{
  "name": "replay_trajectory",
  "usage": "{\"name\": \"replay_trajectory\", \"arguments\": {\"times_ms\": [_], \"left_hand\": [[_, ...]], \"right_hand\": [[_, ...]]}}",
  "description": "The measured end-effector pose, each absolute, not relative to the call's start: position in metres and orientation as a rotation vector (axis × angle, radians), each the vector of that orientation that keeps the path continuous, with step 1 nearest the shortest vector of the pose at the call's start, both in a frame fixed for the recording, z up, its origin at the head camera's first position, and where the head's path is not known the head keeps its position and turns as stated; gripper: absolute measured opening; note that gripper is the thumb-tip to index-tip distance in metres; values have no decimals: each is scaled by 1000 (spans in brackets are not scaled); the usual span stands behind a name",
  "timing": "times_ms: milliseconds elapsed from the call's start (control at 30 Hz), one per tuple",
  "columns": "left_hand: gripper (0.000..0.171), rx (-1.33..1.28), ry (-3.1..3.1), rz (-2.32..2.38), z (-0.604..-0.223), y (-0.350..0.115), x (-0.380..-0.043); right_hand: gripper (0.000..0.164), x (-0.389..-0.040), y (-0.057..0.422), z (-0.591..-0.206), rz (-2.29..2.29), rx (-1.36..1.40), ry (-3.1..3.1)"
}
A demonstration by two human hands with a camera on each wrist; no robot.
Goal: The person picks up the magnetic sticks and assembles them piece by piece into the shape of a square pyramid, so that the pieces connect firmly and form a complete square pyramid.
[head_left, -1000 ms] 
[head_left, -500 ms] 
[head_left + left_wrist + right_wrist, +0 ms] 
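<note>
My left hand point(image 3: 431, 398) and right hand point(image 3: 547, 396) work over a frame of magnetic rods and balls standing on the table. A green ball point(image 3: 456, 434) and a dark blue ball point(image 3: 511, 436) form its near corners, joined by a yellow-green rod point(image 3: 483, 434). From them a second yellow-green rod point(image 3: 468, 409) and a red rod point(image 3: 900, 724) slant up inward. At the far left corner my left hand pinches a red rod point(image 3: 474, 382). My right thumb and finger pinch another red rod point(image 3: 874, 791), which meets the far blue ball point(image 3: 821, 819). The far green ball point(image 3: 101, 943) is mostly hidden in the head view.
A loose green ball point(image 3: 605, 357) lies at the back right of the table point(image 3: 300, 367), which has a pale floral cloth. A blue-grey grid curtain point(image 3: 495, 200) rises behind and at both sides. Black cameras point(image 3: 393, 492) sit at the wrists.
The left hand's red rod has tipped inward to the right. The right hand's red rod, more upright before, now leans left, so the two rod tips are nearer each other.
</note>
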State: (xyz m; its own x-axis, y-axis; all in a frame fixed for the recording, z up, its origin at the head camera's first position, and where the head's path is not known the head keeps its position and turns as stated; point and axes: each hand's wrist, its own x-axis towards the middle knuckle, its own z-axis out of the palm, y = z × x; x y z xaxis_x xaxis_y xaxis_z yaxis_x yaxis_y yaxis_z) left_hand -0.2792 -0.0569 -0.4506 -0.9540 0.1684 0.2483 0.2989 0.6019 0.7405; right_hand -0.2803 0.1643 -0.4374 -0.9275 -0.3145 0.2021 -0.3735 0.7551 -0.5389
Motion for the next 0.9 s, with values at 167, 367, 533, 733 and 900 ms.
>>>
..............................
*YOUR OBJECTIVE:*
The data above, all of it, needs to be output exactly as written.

*EXERCISE SOLUTION:*
{
  "name": "replay_trajectory",
  "usage": "{\"name\": \"replay_trajectory\", \"arguments\": {\"times_ms\": [_], \"left_hand\": [[_, ...]], \"right_hand\": [[_, ...]]}}",
  "description": "The measured end-effector pose, each absolute, not relative to the call's start: position in metres and orientation as a rotation vector (axis × angle, radians), each the vector of that orientation that keeps the path continuous, with step 1 nearest the shortest vector of the pose at the call's start, both in a frame fixed for the recording, z up, its origin at the head camera's first position, and where the head's path is not known the head keeps its position and turns as stated; gripper: absolute measured opening; note that gripper is the thumb-tip to index-tip distance in metres; values have no decimals: each is scaled by 1000 (spans in brackets are not scaled); the usual span stands behind a name",
  "timing": "times_ms: milliseconds elapsed from the call's start (control at 30 Hz), one per tuple",
  "columns": "left_hand: gripper (0.000..0.171), rx (-1.33..1.28), ry (-3.1..3.1), rz (-2.32..2.38), z (-0.604..-0.223), y (-0.350..0.115), x (-0.380..-0.043); right_hand: gripper (0.000..0.164), x (-0.389..-0.040), y (-0.057..0.422), z (-0.591..-0.206), rz (-2.29..2.29), rx (-1.36..1.40), ry (-3.1..3.1)"
}
A demonstration by two human hands with a camera on each wrist; no robot.
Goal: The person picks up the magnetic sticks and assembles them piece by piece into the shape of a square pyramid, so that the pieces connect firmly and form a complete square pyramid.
[head_left, -1000 ms] 
[head_left, -500 ms] 
[head_left + left_wrist + right_wrist, +0 ms] 
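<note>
My left hand point(image 3: 431, 398) and right hand point(image 3: 547, 396) work over a frame of magnetic rods and balls standing on the table. A green ball point(image 3: 456, 434) and a dark blue ball point(image 3: 511, 436) form its near corners, joined by a yellow-green rod point(image 3: 483, 434). From them a second yellow-green rod point(image 3: 468, 409) and a red rod point(image 3: 900, 724) slant up inward. At the far left corner my left hand pinches a red rod point(image 3: 474, 382). My right thumb and finger pinch another red rod point(image 3: 874, 791), which meets the far blue ball point(image 3: 821, 819). The far green ball point(image 3: 101, 943) is mostly hidden in the head view.
A loose green ball point(image 3: 605, 357) lies at the back right of the table point(image 3: 300, 367), which has a pale floral cloth. A blue-grey grid curtain point(image 3: 495, 200) rises behind and at both sides. Black cameras point(image 3: 393, 492) sit at the wrists.
The left hand's red rod has tipped inward to the right. The right hand's red rod, more upright before, now leans left, so the two rod tips are nearer each other.
</note>
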State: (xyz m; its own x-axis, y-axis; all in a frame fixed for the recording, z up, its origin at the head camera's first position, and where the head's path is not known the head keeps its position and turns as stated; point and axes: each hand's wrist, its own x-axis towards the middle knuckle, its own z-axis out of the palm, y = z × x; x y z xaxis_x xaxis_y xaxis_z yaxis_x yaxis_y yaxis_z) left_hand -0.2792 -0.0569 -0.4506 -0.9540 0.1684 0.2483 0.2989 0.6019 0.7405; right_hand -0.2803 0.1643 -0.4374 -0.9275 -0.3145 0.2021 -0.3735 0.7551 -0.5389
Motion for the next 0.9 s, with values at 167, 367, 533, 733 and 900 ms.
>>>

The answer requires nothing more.